In In re Hubbell, supra, this court found patentable invention in claims to a furnace having a one-piece refractory lining. The reference patent to White recognized the desirability of eliminating joints in the lining, but in its disclosure merely reduced the number of joints without eliminating all of them. Applicant supplied four affidavits by parties who were using applicant's device. Three of those affidavits were by disinterested parties. The affiants had formerly used the prior art devices or the White device and they pointed out particulars in which applicant's liner was far superior to the others stating in detail the many advantages flowing from the use of the one-piece liner. Although those advantages were recognized by the Patent Office, it still maintained that since it involved a mere integration of two elements, patentability was not present. However, this court found that the integration caused those advantages and therefore patentability was warranted because there was much more than just the anticipated advantages of integrating two elements. In that case this court said:
"The parties making the affidavits of record, being users of appellant's device and who so highly commend it never thought of doing what appellant did, notwithstanding White's suggestion and their familiarity with the White device, and it seems to us that it was the unobvious thing to do and no doubt was the successful result of a trial which had been intentionally avoided by others."
The facts of that case offer no precedent for a finding of patentable invention in the instant case.

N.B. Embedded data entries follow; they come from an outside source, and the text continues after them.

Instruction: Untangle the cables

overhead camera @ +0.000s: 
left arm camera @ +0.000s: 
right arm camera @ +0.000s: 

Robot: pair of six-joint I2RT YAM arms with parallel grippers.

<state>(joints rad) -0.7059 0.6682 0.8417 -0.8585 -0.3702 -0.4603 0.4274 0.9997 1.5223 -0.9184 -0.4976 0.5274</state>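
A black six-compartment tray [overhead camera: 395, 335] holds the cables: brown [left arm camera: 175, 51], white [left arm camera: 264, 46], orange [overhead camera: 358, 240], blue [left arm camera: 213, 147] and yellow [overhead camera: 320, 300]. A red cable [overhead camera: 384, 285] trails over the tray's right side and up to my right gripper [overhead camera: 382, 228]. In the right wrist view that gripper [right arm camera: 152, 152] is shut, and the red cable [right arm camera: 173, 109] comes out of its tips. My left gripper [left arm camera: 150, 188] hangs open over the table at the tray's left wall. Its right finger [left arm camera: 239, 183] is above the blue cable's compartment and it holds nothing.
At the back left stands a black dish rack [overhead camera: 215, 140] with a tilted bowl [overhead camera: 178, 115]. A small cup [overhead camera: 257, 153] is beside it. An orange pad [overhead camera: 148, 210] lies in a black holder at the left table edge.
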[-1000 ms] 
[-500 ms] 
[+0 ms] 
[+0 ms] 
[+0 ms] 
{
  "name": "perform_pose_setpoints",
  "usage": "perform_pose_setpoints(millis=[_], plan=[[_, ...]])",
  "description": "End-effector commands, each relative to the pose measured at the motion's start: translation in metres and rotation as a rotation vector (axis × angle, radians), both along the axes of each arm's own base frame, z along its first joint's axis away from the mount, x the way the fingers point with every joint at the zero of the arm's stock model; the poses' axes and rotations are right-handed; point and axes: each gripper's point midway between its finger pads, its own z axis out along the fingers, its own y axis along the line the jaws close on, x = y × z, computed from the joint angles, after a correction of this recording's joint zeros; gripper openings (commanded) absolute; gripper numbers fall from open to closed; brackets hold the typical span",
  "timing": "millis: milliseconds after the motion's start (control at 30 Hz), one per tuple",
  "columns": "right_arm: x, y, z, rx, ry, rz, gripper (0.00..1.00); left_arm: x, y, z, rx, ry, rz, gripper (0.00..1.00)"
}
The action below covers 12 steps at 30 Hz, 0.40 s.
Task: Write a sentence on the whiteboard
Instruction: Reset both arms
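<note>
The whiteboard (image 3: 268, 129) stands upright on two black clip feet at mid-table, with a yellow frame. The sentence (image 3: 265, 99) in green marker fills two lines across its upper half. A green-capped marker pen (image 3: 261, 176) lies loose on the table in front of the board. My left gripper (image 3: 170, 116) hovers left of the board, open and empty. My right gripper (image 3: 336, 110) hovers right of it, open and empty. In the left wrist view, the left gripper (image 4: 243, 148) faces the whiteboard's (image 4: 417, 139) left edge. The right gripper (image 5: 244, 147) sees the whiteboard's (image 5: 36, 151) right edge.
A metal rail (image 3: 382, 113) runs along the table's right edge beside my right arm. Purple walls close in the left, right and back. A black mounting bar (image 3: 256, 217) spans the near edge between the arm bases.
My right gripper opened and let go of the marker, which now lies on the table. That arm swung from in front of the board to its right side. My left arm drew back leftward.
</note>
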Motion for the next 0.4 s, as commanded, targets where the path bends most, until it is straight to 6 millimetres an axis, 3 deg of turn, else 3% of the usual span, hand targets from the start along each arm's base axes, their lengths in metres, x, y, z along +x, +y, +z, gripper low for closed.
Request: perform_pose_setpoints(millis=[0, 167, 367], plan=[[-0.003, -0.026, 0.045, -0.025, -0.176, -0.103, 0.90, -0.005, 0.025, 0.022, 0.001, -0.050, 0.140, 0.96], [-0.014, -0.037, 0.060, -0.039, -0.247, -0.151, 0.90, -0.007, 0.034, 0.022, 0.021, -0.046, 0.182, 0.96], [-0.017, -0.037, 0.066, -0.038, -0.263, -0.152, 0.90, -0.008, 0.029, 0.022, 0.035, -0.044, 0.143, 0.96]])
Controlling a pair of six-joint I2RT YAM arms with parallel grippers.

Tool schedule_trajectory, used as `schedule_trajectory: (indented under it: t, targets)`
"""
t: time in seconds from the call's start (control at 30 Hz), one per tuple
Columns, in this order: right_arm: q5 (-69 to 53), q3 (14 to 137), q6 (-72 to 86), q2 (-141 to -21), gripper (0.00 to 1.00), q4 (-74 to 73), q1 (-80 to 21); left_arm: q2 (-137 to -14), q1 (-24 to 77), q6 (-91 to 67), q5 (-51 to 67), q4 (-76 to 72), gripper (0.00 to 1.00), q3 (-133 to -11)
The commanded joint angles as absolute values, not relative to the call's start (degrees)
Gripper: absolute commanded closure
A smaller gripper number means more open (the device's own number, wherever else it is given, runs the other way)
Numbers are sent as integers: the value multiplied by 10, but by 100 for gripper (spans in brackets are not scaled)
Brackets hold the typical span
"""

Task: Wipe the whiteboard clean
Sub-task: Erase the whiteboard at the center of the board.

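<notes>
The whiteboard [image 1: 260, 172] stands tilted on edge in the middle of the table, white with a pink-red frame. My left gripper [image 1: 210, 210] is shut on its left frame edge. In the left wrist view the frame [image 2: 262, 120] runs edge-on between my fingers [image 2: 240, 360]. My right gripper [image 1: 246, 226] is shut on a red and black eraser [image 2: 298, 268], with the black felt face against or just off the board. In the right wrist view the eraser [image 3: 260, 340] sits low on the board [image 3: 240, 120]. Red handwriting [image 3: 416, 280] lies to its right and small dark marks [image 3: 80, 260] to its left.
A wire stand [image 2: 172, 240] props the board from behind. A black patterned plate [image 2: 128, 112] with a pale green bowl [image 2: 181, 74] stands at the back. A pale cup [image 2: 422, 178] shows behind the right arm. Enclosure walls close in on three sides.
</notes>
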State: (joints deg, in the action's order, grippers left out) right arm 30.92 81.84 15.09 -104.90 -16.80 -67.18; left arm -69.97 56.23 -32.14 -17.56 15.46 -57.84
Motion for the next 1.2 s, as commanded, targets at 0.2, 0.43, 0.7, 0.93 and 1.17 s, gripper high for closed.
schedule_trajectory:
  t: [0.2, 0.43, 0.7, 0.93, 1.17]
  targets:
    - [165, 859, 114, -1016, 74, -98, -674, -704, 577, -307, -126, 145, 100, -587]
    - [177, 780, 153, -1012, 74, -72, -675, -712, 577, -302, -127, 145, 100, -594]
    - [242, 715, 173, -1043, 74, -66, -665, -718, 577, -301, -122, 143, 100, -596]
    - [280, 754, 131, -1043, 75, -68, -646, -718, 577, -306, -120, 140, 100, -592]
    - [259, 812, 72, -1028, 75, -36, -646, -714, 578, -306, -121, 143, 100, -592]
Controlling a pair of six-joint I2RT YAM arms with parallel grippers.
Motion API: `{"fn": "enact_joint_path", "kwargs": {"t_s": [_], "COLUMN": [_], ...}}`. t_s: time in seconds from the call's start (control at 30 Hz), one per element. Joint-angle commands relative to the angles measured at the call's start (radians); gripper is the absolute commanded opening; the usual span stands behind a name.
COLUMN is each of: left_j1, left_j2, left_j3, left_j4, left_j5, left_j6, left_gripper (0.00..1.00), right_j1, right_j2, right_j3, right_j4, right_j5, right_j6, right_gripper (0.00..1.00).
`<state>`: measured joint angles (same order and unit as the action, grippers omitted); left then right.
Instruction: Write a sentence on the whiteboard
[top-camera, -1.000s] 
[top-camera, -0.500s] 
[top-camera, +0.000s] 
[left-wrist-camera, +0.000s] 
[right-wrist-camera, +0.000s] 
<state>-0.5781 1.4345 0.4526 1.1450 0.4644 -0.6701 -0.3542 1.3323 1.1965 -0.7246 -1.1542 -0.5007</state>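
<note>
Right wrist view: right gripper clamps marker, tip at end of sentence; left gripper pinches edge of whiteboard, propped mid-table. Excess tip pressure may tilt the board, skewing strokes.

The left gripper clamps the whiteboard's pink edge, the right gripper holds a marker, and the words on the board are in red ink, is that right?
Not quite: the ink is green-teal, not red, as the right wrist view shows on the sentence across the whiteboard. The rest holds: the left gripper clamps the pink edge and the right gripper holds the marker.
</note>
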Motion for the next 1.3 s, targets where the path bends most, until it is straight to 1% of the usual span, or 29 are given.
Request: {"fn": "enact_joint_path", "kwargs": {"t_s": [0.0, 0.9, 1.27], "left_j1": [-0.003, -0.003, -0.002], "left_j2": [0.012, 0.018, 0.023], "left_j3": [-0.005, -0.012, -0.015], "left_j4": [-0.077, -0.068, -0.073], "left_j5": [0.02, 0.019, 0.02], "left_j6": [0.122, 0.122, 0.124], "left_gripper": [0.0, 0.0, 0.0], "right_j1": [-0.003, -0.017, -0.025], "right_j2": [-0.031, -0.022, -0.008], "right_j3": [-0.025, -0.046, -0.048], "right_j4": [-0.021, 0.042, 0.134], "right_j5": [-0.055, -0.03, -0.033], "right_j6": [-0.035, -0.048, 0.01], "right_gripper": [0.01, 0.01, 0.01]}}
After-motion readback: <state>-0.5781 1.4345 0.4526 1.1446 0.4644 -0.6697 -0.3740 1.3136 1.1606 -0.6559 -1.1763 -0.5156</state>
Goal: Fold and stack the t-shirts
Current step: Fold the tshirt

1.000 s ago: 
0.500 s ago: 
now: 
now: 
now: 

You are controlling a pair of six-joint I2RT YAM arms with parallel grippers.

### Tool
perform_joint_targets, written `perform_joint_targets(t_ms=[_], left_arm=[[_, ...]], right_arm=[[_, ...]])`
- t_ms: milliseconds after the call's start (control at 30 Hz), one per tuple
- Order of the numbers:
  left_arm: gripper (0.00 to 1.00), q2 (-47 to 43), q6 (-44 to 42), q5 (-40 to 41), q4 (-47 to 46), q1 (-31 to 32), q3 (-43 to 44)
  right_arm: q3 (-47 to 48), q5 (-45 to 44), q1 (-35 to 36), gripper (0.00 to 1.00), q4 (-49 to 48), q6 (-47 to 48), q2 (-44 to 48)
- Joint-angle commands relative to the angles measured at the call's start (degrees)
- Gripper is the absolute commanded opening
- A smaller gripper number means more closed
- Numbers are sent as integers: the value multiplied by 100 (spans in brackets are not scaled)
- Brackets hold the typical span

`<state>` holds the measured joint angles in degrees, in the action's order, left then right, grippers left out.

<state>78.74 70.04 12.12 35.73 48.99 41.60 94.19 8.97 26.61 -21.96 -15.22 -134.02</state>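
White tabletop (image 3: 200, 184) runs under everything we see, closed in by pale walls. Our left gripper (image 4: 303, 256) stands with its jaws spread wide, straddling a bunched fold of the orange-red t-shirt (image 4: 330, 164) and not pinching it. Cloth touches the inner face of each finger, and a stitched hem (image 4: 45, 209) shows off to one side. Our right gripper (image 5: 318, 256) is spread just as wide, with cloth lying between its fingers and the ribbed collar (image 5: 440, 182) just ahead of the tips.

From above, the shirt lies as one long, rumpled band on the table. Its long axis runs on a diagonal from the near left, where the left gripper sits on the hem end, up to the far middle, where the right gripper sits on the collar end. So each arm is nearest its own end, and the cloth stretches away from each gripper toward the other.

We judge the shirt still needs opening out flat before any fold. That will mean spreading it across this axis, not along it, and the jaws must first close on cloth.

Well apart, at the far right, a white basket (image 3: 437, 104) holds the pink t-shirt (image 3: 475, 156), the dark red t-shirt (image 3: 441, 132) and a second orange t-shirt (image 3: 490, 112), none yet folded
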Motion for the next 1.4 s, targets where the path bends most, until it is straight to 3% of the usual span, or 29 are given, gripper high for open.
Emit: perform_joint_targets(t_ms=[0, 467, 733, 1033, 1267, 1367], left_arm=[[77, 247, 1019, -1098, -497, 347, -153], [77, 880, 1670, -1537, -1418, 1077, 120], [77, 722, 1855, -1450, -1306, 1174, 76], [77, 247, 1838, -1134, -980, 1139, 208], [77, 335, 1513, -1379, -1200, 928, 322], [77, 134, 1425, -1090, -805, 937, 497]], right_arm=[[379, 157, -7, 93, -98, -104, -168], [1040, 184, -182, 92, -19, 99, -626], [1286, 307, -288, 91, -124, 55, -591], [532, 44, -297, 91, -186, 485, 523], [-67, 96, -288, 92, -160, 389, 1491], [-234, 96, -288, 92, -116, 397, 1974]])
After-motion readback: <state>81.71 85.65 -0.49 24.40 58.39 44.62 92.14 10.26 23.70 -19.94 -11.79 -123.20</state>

It seems to us that In re Lockhart, 38 CCPA 1195, 190 F.2d 208, applies to the present situation. Therein this court found claims to a three-piece hypodermic syringe unpatentable. The syringe disclosed in that application was composed of a metal holder, a cylindrical ampule containing a medicament, and a hollow needle. The prior art showed a hypodermic syringe similar to applicant's syringe. However, the tubular body, the thrust portion, and the needle mount, which were integral in applicant's structure, were all separate in the prior art structure. Applicant appeared not to deny that the different elements found in the appealed claims were found in the references. However it was contended that the integral combination of those elements was not found nor suggested in any of the references and that without integration of parts, it was impossible to achieve the inventive combination of applicant's structure. In that case this court did not find itself in agreement with applicant's argument and stated:
"* * * Although it is true that invention may be present under some circumstances in making integral that which was separate before, we do not feel that such is the case here. Improved results only will not take the case out of the general rule. There is also a requirement that the unification or integration involved more than mere mechanical skill. * * *"
Appellant points out that the prior art constructions existed for more than twenty-five years before the effective date of the present application in 1942,1 and that in spite of this, the art had to wait this length of time for the invention. We find no support for that contention.
In view of our conclusion that the claims define nothing patentable over the prior art, it is unnecessary to consider the additional ground of res judicata also relied on by the Patent Office. See In re Busch, 45 CCPA 766, 251 F.2d 617.
The decision of the board is affirmed.
The application states:
"This application is a continuation of my application Serial No. 350,670 April 23, 1953, which in turn is a continuation of my application Serial No. 716,531 filed December 16, 1946 which in turn is a division of application Serial No. 448,405 filed June 25, 1942, now patent No. reissue 23,209."